## INSTRUCTIONS FOR THE TASK
Scanning the listing below, tally every line where the string "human" shows up, then state the count alone.

## DATA
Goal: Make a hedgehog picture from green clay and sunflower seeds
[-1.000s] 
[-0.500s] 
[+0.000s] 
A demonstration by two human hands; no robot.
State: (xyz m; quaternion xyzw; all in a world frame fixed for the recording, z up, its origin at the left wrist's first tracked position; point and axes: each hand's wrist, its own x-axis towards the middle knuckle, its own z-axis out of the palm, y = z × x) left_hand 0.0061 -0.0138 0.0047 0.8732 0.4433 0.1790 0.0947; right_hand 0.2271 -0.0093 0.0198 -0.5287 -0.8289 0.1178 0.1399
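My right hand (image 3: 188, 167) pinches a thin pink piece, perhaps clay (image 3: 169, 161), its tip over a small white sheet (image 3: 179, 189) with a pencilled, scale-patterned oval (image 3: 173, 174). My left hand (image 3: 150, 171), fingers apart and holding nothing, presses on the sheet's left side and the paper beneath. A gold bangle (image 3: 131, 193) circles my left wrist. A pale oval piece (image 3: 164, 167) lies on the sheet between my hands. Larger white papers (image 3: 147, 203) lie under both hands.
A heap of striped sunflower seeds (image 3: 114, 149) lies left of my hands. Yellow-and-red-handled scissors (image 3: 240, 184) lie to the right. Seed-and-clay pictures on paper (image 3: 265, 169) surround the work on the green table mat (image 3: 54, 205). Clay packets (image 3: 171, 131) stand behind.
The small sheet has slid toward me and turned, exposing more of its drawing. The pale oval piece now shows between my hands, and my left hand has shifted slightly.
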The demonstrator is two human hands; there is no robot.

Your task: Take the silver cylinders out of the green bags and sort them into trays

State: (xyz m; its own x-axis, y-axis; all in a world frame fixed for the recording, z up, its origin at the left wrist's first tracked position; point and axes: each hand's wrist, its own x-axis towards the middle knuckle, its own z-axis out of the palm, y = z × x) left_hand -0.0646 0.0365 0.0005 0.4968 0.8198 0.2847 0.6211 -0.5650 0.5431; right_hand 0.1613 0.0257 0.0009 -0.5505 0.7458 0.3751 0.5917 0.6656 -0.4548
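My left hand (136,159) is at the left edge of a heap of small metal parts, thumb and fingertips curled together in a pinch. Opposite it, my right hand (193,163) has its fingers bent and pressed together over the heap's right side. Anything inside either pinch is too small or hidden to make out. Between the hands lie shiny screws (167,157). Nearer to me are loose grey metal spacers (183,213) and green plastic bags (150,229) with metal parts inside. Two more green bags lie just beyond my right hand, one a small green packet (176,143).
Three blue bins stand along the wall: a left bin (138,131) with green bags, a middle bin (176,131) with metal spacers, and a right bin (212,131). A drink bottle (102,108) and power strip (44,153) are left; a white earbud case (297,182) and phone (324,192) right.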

## EXERCISE OUTPUT
2